Here, by the way, are more details of the 33 mile trip by the GM/CMU collaboration. This vehicle has an "automotive grade" LIDAR -- meaning one of the smaller ones that is one to four planes, not the giant 64 plane Velodyne used by CMU's BOSS, Google and many others.

Comments

It's interesting that the S500 is relatively easy to upgrade to full self driving capability. I wonder how many cars like this will already be on the road in a few years when commercialization of self driving cars takes place. At that point, millions of existing cars might quickly become self driving after minor hardware upgrades and a major software upgrade.

I've submitted this post to the autonomous car community on reddit at www.reddit.com/r/SelfDrivingCars

It should be made clear that the Mercedes is not easy to upgrade to full self-driving capability. What is possible is to do a 100km research drive. There are no reports on how many times they tried it, and if their safety drivers needed to perform interventions along the way. Possibly they had a perfect drive, who knows, maybe even the first time.

But there is a really huge difference between doing a research drive of 100km and the real thing. A really huge difference. Orders of magnitude more work, as it turns out. They are 1/10,000th of the way there, perhaps. But what I say in my article is that they are not really even that, because the first cars won't use the stock sensors in a Mercedes S, not unless there is a real revolution in computer vision. And probably not even then, since the first car will want to be as safe as it can be (at almost any price.)

Ah, my mistake. I didn't mean to say that it's currently easy to make the S500 fully self-driving for consumer use. However, would you agree that by 2017-2020--with the available hardware and software in that time--that it could be relatively easy to upgrade an S500 to be fully self-driving?

I believe the cars released at the end of this decade will use lasers, unless there has been a major breakthrough in computer vision, and probably even if there has been one. So it's a change from what you see in cars today, but you could call that an upgrade.

It appears Mercedes is in no rush to get self driving cars in production. They appear to not be taking the disruptive threat of robocars seriously.

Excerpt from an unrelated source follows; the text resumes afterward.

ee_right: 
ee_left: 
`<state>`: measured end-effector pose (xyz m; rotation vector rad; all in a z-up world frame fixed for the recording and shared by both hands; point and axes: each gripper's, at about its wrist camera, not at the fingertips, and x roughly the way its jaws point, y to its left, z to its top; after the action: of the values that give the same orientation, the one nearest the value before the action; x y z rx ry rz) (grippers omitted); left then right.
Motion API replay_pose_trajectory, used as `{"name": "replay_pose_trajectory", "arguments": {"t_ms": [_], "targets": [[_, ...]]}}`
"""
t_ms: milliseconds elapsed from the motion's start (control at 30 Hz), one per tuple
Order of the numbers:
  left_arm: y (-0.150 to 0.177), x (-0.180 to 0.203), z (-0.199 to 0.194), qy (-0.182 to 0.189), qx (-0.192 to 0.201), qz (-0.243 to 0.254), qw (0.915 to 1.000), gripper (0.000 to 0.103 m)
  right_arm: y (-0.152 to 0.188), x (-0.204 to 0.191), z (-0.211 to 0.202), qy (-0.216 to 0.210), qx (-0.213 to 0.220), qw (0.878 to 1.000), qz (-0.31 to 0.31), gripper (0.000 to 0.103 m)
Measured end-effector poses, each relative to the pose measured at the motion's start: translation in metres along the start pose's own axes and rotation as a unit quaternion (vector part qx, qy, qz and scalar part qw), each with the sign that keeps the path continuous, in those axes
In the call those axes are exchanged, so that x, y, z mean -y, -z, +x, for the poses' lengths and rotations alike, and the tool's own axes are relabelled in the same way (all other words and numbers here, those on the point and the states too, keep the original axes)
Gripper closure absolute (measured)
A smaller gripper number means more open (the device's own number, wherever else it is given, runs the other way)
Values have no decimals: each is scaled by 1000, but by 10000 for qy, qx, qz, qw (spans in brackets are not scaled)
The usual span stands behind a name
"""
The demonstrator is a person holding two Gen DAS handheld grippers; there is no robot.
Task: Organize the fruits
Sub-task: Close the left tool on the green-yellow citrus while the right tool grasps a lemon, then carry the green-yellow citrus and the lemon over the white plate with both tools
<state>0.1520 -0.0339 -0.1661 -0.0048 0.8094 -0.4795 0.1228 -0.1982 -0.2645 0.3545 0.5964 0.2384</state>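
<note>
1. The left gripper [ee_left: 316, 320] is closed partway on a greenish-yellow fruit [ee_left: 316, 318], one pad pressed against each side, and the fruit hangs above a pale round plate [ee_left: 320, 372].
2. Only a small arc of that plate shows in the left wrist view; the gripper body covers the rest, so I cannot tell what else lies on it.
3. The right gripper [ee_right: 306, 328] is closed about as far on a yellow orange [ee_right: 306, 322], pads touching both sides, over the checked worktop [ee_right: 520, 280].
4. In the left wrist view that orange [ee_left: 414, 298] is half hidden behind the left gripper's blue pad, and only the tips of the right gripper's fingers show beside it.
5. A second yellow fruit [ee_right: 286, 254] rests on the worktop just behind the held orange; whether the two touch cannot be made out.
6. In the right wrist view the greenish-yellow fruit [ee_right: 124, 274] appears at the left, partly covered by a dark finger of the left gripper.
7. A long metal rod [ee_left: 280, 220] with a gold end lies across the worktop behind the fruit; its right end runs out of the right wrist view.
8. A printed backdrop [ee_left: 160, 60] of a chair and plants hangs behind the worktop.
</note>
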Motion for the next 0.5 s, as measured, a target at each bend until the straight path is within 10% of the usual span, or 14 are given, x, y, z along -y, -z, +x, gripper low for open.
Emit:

But then you could say that about lots of the manufacturers.

Technology cannot solve the safety problem because it's not actually a technology problem. It's a liability problem, a regulatory problem. What lawmakers (and insurance underwriters) want is a car that will never ever, in any possible scenario, run someone over while under autonomous control. That isn't something that lidar is going to fix in itself; to the extent that lidar lets people use autonomous cars, it will be acting as a security blanket rather than a technical requirement.

There's a bit in this that's been niggling at me for a couple of weeks now, and I'm finally coming back to comment on it. I think that your reference to Moore's law up there should be tempered by what I believe is the big cost driver behind the LIDAR systems: The LIDAR depends on physically moving parts. Historically, this is not a class of component that follows Moore's law nearly as well as fixed silicon (And, of course, I typed that and realized that hard drives may be a counter-example, but the abysmal MTBF in those and the fact that we're moving to SSDs may just bolster my argument).

On the other hand, the expensive part about image processing right now is not the actual sensing unit. Cameras are cheap, processing the imagery coming in from the cameras is where the improvement lies.

So if, based on historical anecdote, I were to put a bet on the future of sensing technologies, I'd go with better understanding of straight-up images.

Moore's law changes the electronics, the lasers and many aspects of the motors. Some LIDARs spin, others move mirrors on servos and voice coils, still mostly electronic, and all of which benefit. The non-electronic parts still get cheaper from volume and DFM.

Consider the DVD player, which also has spinning and lasers. It went from $1,000 to $40 in a decade. And people might have said, "That can never happen, it has moving parts."